Of course a surgical procedure like that is going to hurt, but I wanted to make sure he had no other complications and had a good pulse in that foot. The surgeons bandaged his foot all the way to about 6" above his ankle so I couldn't check anything. I made a judgment call and took the bandage off figuring the wound would be packed and I could just replace the outer Kerlix. I didn't need to see the wound, just get to his foot to assess it.

I took the bandage off and someone packed his wound with the same Kerlix they used to wrap around his foot. This left me with a handful of Kerlix and I sure as heck wasn't going to unpack the Kerlix from the wound. Part of the wound was exposed. One of the floor interns was outside his room charting so I told him I had to unwrap it and he said the dressing is supposed to be on for 24 hours and surgery is supposed to do the first dressing change. He said it with a very concerned voice like I had just killed my patient. I usually do leave surgical dressings untouched for 24 hours post-op, but I've never had a dressing so overdone that the extremity was unable to be assessed properly.

I cut off the Kerlix that wasn't packed into the wound and the intern put some gauze sponges on top of the packed part of the wound, wet-to-dry, and rewrapped his foot with only one roll of Kerlix instead of three like surgery had done. He left part of his foot open so we could at least see/feel it. There weren't any immediate complications and it was barely bleeding at all throughout the dressing change. His foot had a good pulse and there wasn't any extreme edema to note.

I covered my butt and wrote a note saying I had to unwrap the foot due to the inability to assess it and that the MD redressed it.

The intern and I had a talk and he said he wasn't all that ticked I did it but that it's standard to not change a dressing for 24 hours. I asked a few nurses for feedback on this and got mixed opinions. A few said they'd have left it alone and assumed it was just pain, gave him something IV and kept an eye on him. Others agreed with me and said I was right in unwrapping it to do a good assessment since I was being cognisant of post-op complications like compartment syndrome.
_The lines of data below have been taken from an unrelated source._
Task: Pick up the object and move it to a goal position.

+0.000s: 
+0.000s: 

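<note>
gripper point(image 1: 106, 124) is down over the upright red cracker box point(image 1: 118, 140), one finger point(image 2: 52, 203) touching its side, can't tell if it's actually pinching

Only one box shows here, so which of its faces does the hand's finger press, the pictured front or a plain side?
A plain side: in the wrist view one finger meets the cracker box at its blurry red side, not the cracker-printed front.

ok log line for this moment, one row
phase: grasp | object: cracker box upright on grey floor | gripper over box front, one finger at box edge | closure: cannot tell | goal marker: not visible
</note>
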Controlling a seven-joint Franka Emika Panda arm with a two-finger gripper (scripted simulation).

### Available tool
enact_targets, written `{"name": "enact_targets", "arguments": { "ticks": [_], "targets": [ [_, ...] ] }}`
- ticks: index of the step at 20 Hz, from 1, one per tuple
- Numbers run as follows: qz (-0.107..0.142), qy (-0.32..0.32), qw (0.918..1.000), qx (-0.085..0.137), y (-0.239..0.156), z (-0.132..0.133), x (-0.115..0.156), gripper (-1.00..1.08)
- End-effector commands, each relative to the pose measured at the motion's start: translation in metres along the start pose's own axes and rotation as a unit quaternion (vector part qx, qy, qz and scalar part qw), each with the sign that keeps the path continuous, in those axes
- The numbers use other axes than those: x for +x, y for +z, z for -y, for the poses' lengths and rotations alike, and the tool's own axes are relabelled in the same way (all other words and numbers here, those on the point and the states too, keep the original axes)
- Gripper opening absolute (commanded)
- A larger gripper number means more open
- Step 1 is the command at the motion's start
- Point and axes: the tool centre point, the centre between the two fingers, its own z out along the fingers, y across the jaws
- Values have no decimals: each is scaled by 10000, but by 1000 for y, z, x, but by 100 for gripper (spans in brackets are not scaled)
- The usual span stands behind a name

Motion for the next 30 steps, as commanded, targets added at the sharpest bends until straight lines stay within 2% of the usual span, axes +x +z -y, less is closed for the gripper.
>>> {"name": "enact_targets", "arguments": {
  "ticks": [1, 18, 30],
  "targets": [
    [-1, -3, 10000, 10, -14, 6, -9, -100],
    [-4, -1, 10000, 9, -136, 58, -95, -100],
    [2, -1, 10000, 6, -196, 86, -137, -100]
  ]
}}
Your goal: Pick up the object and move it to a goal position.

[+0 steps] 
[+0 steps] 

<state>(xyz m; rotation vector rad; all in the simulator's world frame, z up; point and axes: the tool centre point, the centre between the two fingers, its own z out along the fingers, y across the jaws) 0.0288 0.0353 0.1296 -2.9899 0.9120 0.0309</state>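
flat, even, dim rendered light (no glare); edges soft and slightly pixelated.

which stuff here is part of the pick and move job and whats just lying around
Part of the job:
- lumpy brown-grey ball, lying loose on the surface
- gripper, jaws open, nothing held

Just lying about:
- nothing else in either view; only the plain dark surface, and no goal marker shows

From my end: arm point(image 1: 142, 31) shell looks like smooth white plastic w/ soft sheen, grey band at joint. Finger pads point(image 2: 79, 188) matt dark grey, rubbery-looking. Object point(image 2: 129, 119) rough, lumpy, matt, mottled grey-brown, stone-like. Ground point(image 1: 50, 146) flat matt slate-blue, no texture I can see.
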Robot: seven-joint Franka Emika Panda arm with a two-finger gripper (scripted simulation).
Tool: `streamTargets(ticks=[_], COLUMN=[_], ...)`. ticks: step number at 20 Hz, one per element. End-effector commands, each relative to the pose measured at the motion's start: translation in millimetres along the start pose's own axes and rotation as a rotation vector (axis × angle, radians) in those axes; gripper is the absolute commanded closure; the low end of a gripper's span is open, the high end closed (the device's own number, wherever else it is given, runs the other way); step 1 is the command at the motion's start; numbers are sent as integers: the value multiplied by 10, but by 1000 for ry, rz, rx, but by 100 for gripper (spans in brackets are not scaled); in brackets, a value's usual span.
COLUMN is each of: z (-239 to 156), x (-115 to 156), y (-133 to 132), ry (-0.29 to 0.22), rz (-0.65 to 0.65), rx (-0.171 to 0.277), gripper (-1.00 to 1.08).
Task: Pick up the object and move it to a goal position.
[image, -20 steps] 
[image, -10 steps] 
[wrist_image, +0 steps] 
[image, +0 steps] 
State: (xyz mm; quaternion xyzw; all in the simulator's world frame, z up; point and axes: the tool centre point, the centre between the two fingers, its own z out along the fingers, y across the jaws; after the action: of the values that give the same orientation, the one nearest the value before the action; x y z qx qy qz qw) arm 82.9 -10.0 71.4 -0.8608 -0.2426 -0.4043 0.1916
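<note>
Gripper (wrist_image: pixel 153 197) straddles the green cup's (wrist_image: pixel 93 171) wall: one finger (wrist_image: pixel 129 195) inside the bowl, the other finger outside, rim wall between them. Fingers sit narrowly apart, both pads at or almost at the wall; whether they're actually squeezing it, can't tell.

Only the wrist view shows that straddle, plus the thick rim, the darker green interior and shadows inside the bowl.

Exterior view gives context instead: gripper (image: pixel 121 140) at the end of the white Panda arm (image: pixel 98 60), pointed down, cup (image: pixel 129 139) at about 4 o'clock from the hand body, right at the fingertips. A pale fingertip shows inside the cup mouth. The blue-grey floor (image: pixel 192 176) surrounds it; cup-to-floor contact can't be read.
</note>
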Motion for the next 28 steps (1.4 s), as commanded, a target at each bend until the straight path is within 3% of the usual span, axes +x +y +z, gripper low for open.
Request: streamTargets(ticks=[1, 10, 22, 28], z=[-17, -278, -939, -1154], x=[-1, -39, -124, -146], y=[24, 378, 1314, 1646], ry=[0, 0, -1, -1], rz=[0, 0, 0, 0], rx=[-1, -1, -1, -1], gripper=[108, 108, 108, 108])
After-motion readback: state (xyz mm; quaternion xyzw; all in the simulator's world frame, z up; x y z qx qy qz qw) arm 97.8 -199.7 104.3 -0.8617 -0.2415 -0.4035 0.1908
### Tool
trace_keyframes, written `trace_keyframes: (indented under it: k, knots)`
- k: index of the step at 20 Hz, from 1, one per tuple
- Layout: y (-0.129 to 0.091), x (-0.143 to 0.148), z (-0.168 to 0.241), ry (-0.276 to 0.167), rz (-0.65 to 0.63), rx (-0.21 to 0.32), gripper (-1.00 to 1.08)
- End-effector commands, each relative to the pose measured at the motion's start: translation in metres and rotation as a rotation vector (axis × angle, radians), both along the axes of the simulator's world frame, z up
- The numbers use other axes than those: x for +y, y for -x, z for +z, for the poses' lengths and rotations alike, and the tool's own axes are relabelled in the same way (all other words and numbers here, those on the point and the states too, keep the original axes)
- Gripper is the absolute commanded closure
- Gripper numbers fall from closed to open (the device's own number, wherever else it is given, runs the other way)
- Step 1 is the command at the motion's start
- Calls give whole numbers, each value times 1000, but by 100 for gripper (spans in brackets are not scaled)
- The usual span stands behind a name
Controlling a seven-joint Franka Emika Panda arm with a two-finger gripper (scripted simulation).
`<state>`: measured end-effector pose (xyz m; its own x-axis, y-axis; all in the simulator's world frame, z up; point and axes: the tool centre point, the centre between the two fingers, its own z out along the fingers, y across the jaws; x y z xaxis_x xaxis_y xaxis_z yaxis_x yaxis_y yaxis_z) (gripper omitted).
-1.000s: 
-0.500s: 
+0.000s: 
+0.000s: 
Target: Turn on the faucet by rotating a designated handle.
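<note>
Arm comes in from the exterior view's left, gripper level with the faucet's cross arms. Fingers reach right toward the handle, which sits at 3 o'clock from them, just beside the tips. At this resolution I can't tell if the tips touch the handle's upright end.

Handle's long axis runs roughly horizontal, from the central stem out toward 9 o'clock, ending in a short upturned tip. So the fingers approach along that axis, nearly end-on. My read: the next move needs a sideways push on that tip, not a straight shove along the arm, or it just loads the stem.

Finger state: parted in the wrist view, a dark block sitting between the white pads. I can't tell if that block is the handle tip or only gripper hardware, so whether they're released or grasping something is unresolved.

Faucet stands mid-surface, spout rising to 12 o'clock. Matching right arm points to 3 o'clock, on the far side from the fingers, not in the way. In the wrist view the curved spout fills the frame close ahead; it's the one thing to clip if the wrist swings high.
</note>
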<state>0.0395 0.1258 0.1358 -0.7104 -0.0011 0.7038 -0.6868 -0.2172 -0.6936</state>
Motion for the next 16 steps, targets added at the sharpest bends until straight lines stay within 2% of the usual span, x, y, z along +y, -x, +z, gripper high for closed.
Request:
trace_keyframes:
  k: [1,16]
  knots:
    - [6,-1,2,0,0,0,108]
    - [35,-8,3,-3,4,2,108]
Am I to accept that it's "standard protocol" to leave a foot totally bandaged in Kerlix for 24 hours with no way of assessing any part of it besides a toe? I had a general feeling from some nurses today that it was one of those "it's the way we've always done it" things without any real rationale for why you neglect a thorough inspection for an entire day. There was an order for qDay wet-to-dry changes but it did not distinctly say to leave it untouched for 24 hours so I wasn't going against any orders per se.

Sorry for the long post but I really want to hear some feedback from people who have dealt with such situations in the past. Was I right? Was I wrong? Is there any actual evidence-based rationale for why you'd leave the foot covered up for an entire day without assessing anything besides a toe? I agree that the patient was fine without me going through all that. Yet he could have been in that small percentage of the patient population who has a severe complication and me going beyond just leaving the dressing on (because that's the "usual way of doing things") could have caught something very important.

Specializes in Cardiac Telemetry, ED.
Of course. If I had just asked my RN to give pain meds I'd never have encountered this situation in its full extent and learned from it. :wink2:

I wouldn't go that far. Asking the RN to give pain meds, then assessing the patient's response while also monitoring the status of the extremity would have taught you a lot as well, without potentially causing an infection to a fresh surgical would by disturbing the dressing.

I understand your intentions were good, and that your rationale was to be able to visualize the foot in order to assess it and palpate a pulse. There are a lot of catch 22s in nursing and often you have to think through and figure out which course of action is least likely to result in harm to the patient.